Mais loin de Courbis l’idée de s’en servir et de l’alimenter pour mieux servir les intérêts de sa formation. « On a surtout pensé à ce qu’on devait faire et ne pas faire. A 0-3, on a entendu un logique mécontentement, et à 2-3, tout le stade a repris espoir. S’il y avait eu 3-3, ça aurait fait le tour du stade. Je connais cet endroit. » L’ancien entraîneur de Montpellier occupe désormais le podium avec le Stade rennais et rêve en grand pour le sprint final. « On n’est pas loin des cinquante points, ce qui est déjà pas mal. Avec sept journées, il reste la possibilité de s’approcher des soixante ou de les atteindre, même si je ne sais pas si on y arrivera. Cette coupure internationale va nous permettre de tous souffler. J’espère que les internationaux rentreront indemnes et le prochain match contre Reims, que j’ai vu jouer à Monaco de façon surprenante, ne sera pas facile à gagner. Mais les sept dernières journées seront passionnantes. »

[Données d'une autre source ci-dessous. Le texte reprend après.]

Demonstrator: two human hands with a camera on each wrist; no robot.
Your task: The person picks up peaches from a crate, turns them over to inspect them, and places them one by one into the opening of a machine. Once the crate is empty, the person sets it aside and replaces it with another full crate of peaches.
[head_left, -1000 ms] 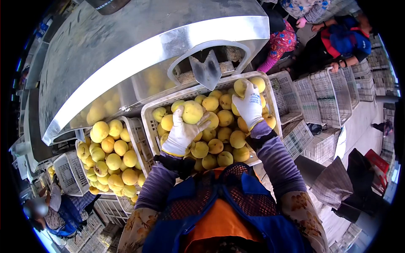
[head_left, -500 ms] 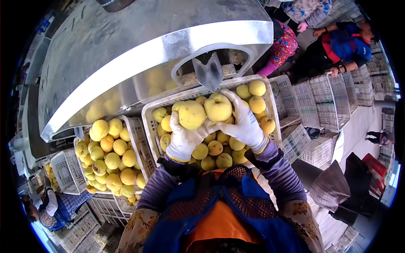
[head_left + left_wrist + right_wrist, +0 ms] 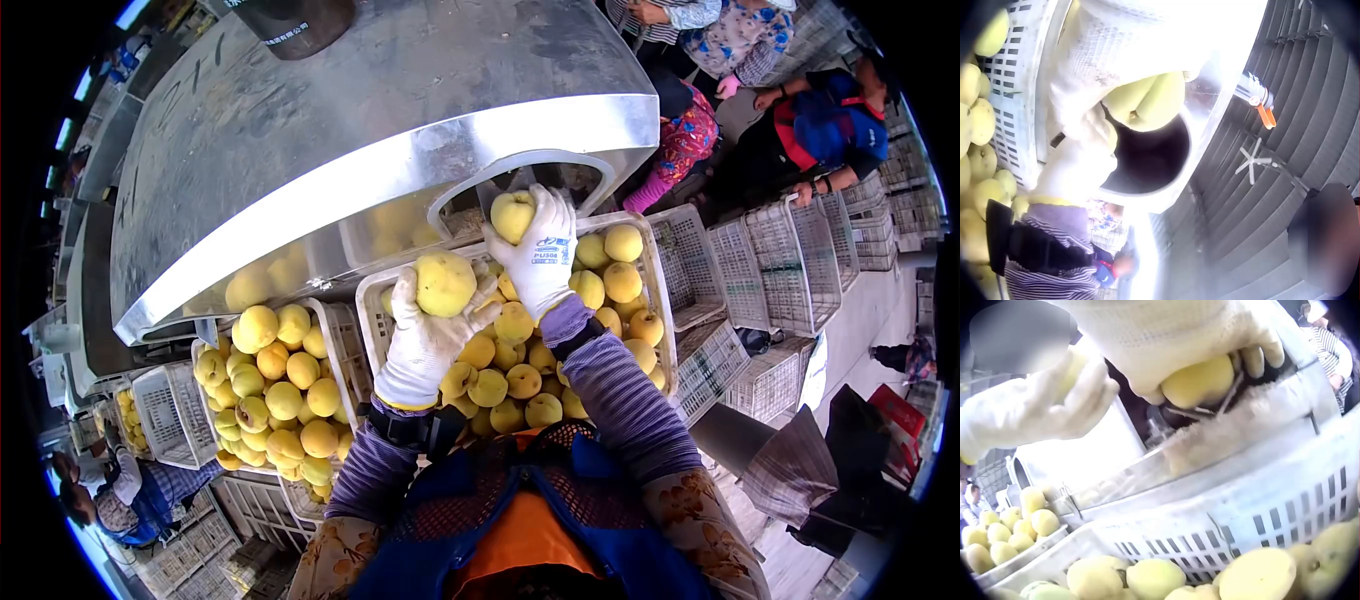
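Observation:
My gloved left hand (image 3: pixel 422 352) cups a large yellow peach (image 3: pixel 445 283) between its thumb and fingers, above the white crate in front of me. In the left wrist view this peach (image 3: pixel 1147 103) shows its crease and stem end. My gloved right hand (image 3: pixel 540 262) grips another yellow peach (image 3: pixel 513 216) at the arched opening of the metal machine (image 3: pixel 470 150). In the right wrist view that peach (image 3: pixel 1200 382) sits right at the thin metal prongs (image 3: pixel 1230 394) inside the opening. Fingers of the right glove wrap over its top.
Below my hands stands a white crate (image 3: pixel 670 345) of yellow peaches. A second crate (image 3: pixel 345 345), heaped with peaches, is at its left. Crates (image 3: pixel 785 265) line the right side. Several people are beyond, one in a blue and red vest (image 3: pixel 835 115). A dark bucket (image 3: pixel 300 25) tops the machine.
My right hand picked a peach from the crate, brought it beside the left hand's peach, then moved it up to the machine opening. My left hand keeps its peach over the crate.

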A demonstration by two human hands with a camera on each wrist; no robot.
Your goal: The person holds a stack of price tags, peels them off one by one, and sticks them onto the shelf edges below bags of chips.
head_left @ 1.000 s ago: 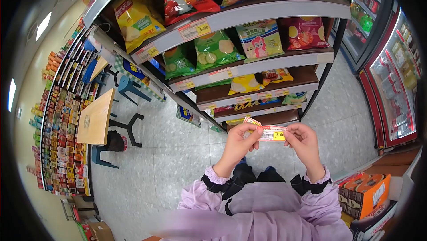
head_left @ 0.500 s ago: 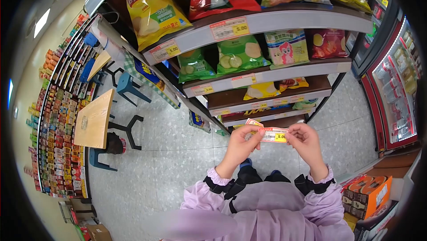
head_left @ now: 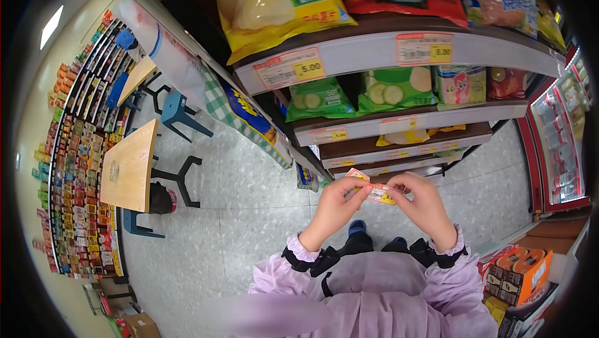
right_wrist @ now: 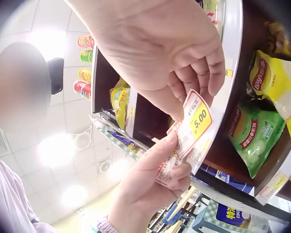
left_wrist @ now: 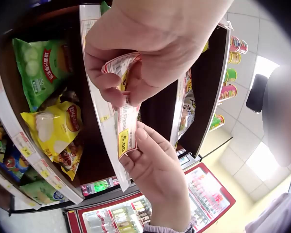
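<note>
My left hand (head_left: 337, 204) pinches paper price tags between thumb and fingers, in front of my body. One tag (head_left: 380, 195), white with a red edge and a yellow "5.00" patch, stretches toward my right hand (head_left: 424, 204), whose thumb and fingertips pinch its other end. A second tag (head_left: 357, 174) sticks up behind the left fingers. In the left wrist view, a tag curls inside the left hand (left_wrist: 150, 43), while the right hand (left_wrist: 157, 174) grips the "5.00" end below. The right wrist view shows another tag part (right_wrist: 169, 174) under the left fingers (right_wrist: 177, 177).
Ahead stands a snack shelf with labelled edges (head_left: 349, 57), bearing bags of chips (head_left: 281, 7). A glass-door fridge (head_left: 561, 144) is at the right, with cartons (head_left: 518, 275) below it. To the left are a wooden table (head_left: 128, 163), blue stools (head_left: 178, 113) and a long stocked rack (head_left: 81, 182).
The shelf looms larger and has shifted right in the head view. My right hand has come closer to the left, and the tag between them now tilts, with less of it showing.
</note>
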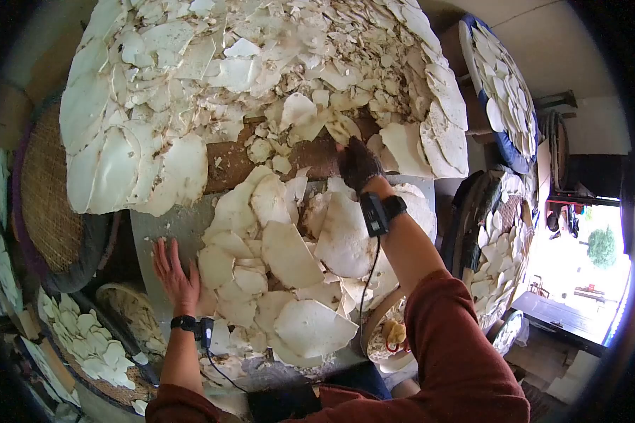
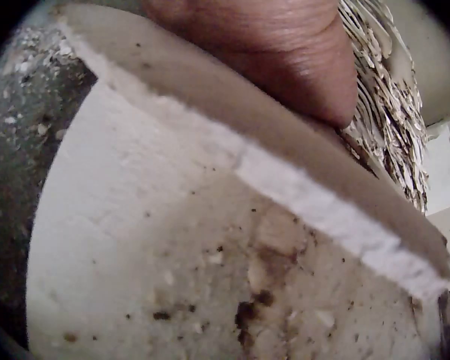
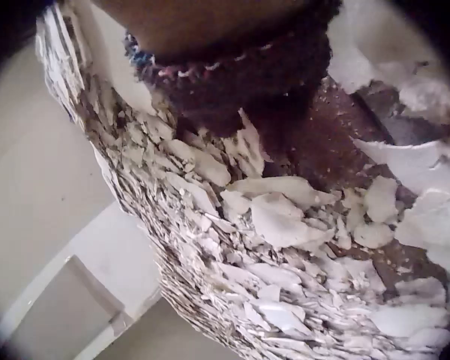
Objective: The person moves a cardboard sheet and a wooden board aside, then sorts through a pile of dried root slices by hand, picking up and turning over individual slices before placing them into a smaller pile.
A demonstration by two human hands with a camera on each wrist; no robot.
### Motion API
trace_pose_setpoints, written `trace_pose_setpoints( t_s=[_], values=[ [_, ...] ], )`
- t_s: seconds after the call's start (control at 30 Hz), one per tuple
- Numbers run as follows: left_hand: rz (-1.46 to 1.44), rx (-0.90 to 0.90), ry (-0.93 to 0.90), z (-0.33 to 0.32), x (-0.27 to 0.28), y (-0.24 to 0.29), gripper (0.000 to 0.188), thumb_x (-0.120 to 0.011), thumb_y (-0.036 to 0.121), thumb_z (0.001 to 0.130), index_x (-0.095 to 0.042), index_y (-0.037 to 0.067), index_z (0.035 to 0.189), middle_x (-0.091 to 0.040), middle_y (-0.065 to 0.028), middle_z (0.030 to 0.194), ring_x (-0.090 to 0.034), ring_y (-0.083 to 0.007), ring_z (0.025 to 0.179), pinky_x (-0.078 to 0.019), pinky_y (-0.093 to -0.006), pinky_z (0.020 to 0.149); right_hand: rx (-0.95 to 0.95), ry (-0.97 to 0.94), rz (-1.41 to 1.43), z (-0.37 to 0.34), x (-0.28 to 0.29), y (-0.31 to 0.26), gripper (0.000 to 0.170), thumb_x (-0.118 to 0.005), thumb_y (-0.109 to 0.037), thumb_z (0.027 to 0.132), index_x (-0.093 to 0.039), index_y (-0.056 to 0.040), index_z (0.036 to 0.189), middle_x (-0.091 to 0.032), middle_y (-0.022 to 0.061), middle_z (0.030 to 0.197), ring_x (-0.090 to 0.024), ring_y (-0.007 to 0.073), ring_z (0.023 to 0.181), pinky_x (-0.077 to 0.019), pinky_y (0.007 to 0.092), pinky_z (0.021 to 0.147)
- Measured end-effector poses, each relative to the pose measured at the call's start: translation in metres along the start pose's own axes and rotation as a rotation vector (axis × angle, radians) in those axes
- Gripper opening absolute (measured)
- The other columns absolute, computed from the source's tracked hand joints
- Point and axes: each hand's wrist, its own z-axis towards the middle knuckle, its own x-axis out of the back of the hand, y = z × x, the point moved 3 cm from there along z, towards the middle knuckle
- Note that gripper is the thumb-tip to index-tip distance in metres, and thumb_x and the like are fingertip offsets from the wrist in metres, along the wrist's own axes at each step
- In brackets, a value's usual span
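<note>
My bare left hand (image 1: pixel 176 278) lies with spread fingers on the grey surface (image 1: pixel 148 240), beside a loose heap of flat white pieces (image 1: pixel 289 254). In the left wrist view, part of that hand (image 2: pixel 277 60) is against a thick-edged white slab (image 2: pixel 322 210). My right hand (image 1: pixel 360 166), in a dark knitted glove, pinches the edge of a thin off-white piece (image 1: pixel 342 127) at the front of the big layered stack (image 1: pixel 134 84). The glove (image 3: pixel 240 82) hides most of its fingers in the right wrist view, where an upright shard (image 3: pixel 249 146) stands against it.
Small fragments (image 1: pixel 259 149) lie on a brown board (image 1: pixel 226 169) between stack and heap. Round trays of white pieces stand at the right (image 1: pixel 504 92) and lower left (image 1: pixel 88 345). An empty woven tray (image 1: pixel 53 190) leans at the left. A cable (image 1: pixel 363 296) hangs from the right wrist.
</note>
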Motion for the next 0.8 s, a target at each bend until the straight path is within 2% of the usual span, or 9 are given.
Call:
trace_pose_setpoints(
  t_s=[0.07,0.17,0.3,0.37,0.47,0.57,0.63,0.77,0.8],
  values=[
    [0.012,-0.006,0.009,0.001,-0.001,-0.001,0.058,-0.047,0.039,0.092,-0.037,0.01,0.141,-0.025,-0.0153,0.151,-0.02,-0.0352,0.141,-0.0159,-0.0522,0.114,-0.023,0.078,-0.11,-0.009,0.023,-0.034,0.033,-0.047,-0.033,0.093,-0.058,-0.002,0.095,-0.061,0.0287,0.089,-0.057,0.0472,0.09,-0.0465,0.0486,0.078],
    [0.024,-0.014,0.025,0.0,-0.004,-0.003,0.057,-0.047,0.038,0.092,-0.037,0.01,0.141,-0.025,-0.0152,0.151,-0.02,-0.0348,0.141,-0.016,-0.0522,0.114,-0.058,0.109,-0.369,-0.025,0.026,-0.049,0.013,-0.051,-0.012,0.092,-0.056,-0.0002,0.094,-0.06,0.0138,0.084,-0.059,0.028,0.079,-0.049,0.0393,0.068],
    [0.004,-0.015,0.032,0.0,-0.001,0.0,0.058,-0.049,0.035,0.091,-0.037,0.01,0.141,-0.025,-0.0146,0.151,-0.02,-0.0344,0.141,-0.0156,-0.052,0.114,0.009,0.361,0.169,-0.038,0.015,-0.031,0.011,-0.056,-0.01,0.091,-0.057,-0.0003,0.096,-0.062,0.0116,0.086,-0.061,0.023,0.08,-0.0496,0.0333,0.069],
    [-0.008,-0.011,0.028,0.001,0.0,0.001,0.058,-0.05,0.033,0.09,-0.036,0.01,0.142,-0.025,-0.0143,0.151,-0.02,-0.0343,0.141,-0.0152,-0.0519,0.114,0.137,0.292,-0.04,-0.04,0.023,-0.045,0.011,-0.058,-0.008,0.091,-0.056,0.0,0.098,-0.061,0.0093,0.086,-0.06,0.0187,0.081,-0.0495,0.0297,0.07],
    [-0.018,-0.003,0.02,0.0,0.001,0.0,0.059,-0.052,0.031,0.089,-0.036,0.01,0.142,-0.025,-0.0141,0.152,-0.019,-0.0342,0.141,-0.0147,-0.0518,0.115,-0.037,0.127,0.172,-0.022,-0.002,-0.025,0.011,-0.058,-0.005,0.091,-0.055,-0.0006,0.1,-0.061,0.0076,0.089,-0.058,0.0149,0.08,-0.0491,0.0267,0.072],
    [-0.019,-0.005,0.025,-0.001,-0.001,-0.001,0.059,-0.052,0.031,0.089,-0.036,0.01,0.142,-0.024,-0.014,0.152,-0.019,-0.034,0.141,-0.0146,-0.0518,0.115,0.013,0.156,0.045,-0.013,-0.018,-0.025,0.021,-0.066,-0.021,0.084,-0.059,-0.005,0.096,-0.064,0.0164,0.083,-0.063,0.038,0.082,-0.0493,0.044,0.071],
    [-0.009,0.002,0.017,-0.001,-0.002,-0.001,0.059,-0.051,0.032,0.09,-0.036,0.01,0.142,-0.024,-0.014,0.152,-0.019,-0.0342,0.141,-0.0148,-0.0518,0.114,0.046,0.185,0.138,-0.01,-0.02,-0.028,0.021,-0.066,-0.02,0.084,-0.059,-0.0055,0.097,-0.064,0.0172,0.084,-0.063,0.0387,0.079,-0.0499,0.0434,0.07],
    [-0.044,-0.016,0.031,0.001,-0.006,-0.003,0.058,-0.05,0.033,0.09,-0.037,0.009,0.141,-0.025,-0.0144,0.151,-0.02,-0.035,0.141,-0.0156,-0.052,0.114,-0.13,0.387,0.815,-0.007,-0.013,-0.046,0.016,-0.065,-0.015,0.086,-0.056,-0.0036,0.091,-0.062,0.0161,0.091,-0.059,0.0354,0.081,-0.0487,0.0424,0.069],
    [-0.055,-0.024,0.04,0.0,-0.005,-0.003,0.058,-0.051,0.033,0.09,-0.037,0.009,0.141,-0.026,-0.0146,0.151,-0.02,-0.0353,0.141,-0.0158,-0.0522,0.114,-0.092,0.429,0.728,-0.006,0.002,-0.054,0.015,-0.065,-0.015,0.086,-0.056,-0.0033,0.089,-0.061,0.0164,0.092,-0.058,0.0358,0.081,-0.0481,0.0431,0.07]
  ],
)
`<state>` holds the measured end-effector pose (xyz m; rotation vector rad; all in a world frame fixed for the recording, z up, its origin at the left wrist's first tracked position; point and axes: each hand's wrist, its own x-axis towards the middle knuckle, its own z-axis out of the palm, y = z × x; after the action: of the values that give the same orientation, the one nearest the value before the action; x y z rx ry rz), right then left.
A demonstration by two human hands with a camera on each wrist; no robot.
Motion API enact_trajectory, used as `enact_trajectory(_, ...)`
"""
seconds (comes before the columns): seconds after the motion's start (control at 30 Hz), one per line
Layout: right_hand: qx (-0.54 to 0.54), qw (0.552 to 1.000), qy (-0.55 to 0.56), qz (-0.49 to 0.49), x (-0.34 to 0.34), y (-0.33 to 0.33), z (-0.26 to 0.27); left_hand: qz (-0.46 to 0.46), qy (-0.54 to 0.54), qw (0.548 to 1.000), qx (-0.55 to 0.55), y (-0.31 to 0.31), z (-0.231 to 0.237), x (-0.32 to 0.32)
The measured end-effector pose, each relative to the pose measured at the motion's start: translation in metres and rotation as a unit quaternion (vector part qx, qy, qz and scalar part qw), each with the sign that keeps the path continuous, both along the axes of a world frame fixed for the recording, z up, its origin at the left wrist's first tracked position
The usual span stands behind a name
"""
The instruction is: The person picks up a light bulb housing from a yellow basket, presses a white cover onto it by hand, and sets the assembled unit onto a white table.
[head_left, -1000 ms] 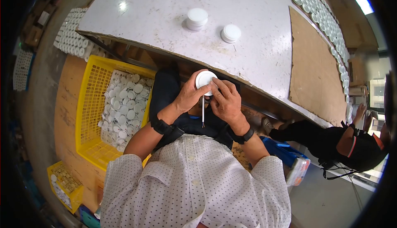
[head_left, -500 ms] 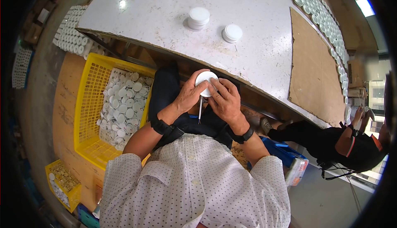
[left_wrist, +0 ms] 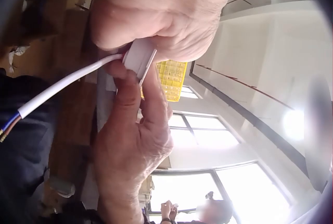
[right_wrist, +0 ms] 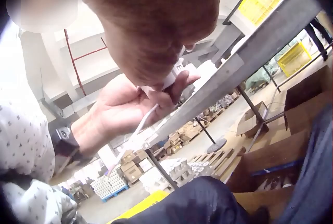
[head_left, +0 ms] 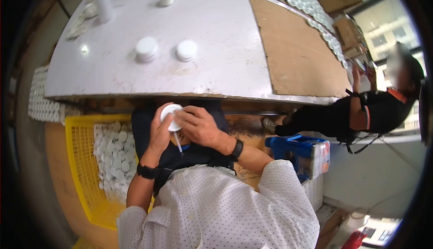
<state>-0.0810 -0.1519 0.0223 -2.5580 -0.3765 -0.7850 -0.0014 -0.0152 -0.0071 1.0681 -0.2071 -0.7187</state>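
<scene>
Both hands hold a round white fitting [head_left: 170, 111], flat-faced and disc-shaped, low in front of the table edge. My left hand [head_left: 158, 132] grips its left side, the thumb lying over its face. From the right, my right hand [head_left: 200, 126] has its fingers over the rim. In the left wrist view, the right hand's thumb and fingers [left_wrist: 126, 99] pinch the fitting [left_wrist: 139, 60], seen edge-on. A white cable [left_wrist: 67, 86] runs out of it and ends in bare-tipped blue and brown wires [left_wrist: 9, 122]. Above, the left hand [left_wrist: 161, 13] hides part of the fitting.
Two short stacks of white discs [head_left: 146, 48] [head_left: 186, 50] stand on the white table [head_left: 216, 37], with a cardboard sheet [head_left: 297, 52] farther right. A yellow crate [head_left: 81, 172] of white discs is at the left. Another person [head_left: 383, 109] stands at right, near a blue box [head_left: 293, 147].
The head view has swung, so the table and crate sit farther left in it. Both hands keep hold of the fitting; the right fingers cover more of its right edge, and the cable slants rightward.
</scene>
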Motion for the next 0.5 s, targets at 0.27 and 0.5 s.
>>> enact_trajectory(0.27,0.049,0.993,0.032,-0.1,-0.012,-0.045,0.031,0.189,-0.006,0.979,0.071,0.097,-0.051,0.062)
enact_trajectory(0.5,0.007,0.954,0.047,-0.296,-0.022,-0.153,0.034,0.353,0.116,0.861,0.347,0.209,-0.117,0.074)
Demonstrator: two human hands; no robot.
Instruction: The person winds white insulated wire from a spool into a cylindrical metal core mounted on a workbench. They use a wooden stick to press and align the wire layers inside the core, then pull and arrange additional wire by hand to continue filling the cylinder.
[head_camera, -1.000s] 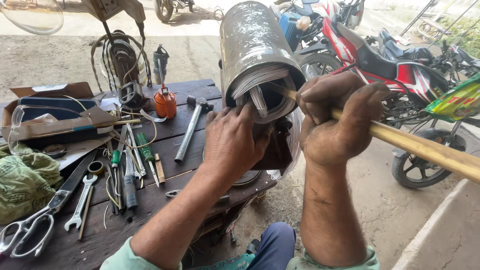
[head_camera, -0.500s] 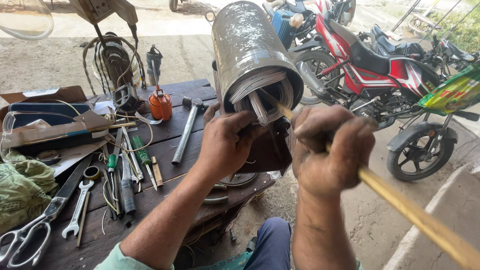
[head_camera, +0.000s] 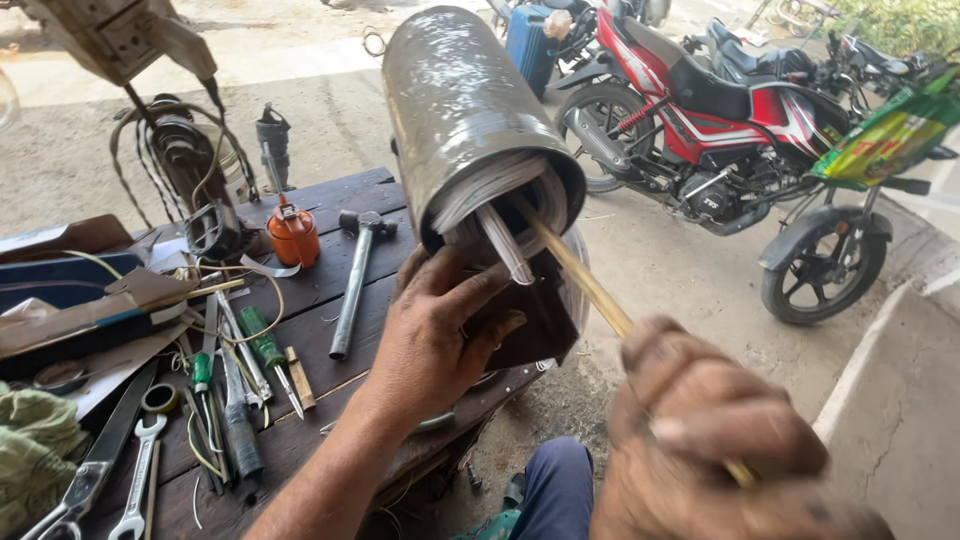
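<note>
The left hand (head_camera: 435, 335) lies spread and open against the mouth of the grey metal cylinder (head_camera: 465, 120), which stands tilted at the edge of the table (head_camera: 320, 290), while the right hand (head_camera: 715, 450) is closed round a thin wooden stick (head_camera: 580, 280) poked into the pale windings. I'd say the packing step is underway, and the next push calls for a steady, shallow angle. The dark plank table carries a hammer (head_camera: 355, 270), screwdrivers (head_camera: 262, 345) and wrenches (head_camera: 135, 480); a red motorcycle (head_camera: 730, 110) stands on the concrete yard beyond.

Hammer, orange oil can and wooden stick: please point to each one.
hammer (head_camera: 352, 290), head view, middle of its metal handle.
orange oil can (head_camera: 295, 236), head view, its round body.
wooden stick (head_camera: 585, 285), head view, shaft near the cylinder.
</note>
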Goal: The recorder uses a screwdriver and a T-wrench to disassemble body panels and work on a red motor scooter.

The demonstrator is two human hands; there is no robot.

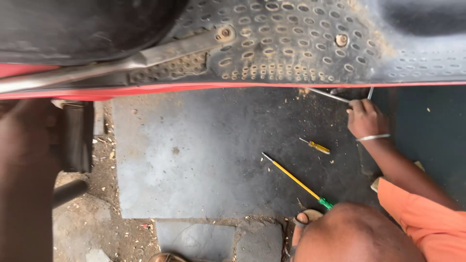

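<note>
Gripping thin rod (330, 95) under footboard (291, 43): co-worker's hand (365, 118), closed; steady hold advised. Own left hand (26, 119) blurred, grasp untellable; right hand unseen.

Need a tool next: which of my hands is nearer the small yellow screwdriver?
Left, seemingly: your left arm is blurred far left of the small yellow screwdriver; your right hand is out of view. A co-worker's hand sits closer, above-right.

Long yellow screwdriver (296, 181) and short yellow screwdriver (315, 145) lying apart on grey floor slab (194, 160). Nearby, co-worker's hand (365, 119) gripping thin metal rod (329, 95) under perforated black footboard (291, 43).
</note>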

« On va prendre quoi ? Un martien ? »

Passé sur le banc de l’OM pendant deux saisons, Courbis a également évoqué en longueur le cas de son ancien club. Après avoir souligné que la baisse de régime avait débuté dès le premier semestre 2015 - « J’ai l’impression qu’on ne se rend pas compte que l’OM était dans cet état au cours de la deuxième partie de la saison dernière », il a écarté le départ d’un Michel d’un bon mot dont il a le secret. « Michel est l’entraîneur qui a amené l’OM en demi-finale de Coupe de France et qui l’a qualifié en Ligue Europa, en perdant d’un petit but contre Bilbao. Je savais qu’on était sévère avec les entraîneurs français, mais si on commence à l’être avec les étrangers, on va prendre quoi ? Un martien ? »

La relégation, Courbis n’y croit pas

Surtout que Courbis estime que les Marseillais ont une dernière chance de sauver sa saison. « Mais gagner la Coupe de France, que le club n’a pas gagné depuis 27 ans, c’est possible, pas obligatoirement en battant le PSG en finale. Il faudra faire gaffe à Sochaux, mais s’il ne te reste plus que ça à jouer et que tu n’es pas capable de battre Sochaux, ce sera vraiment une saison ratée. » Et le scénario d’une relégation en L2 en fin de saison ? « Bien sûr qu’un avion peut tomber ou des tas d’autres catastrophes peuvent arriver, mais je n’y crois pas. Il faudrait qu’ils perdent les sept matchs qu’ils restent à jouer. » L’OM semble a priori à l’abri d’une telle série. Même si rien ne semble impossible à ces Marseillais-là.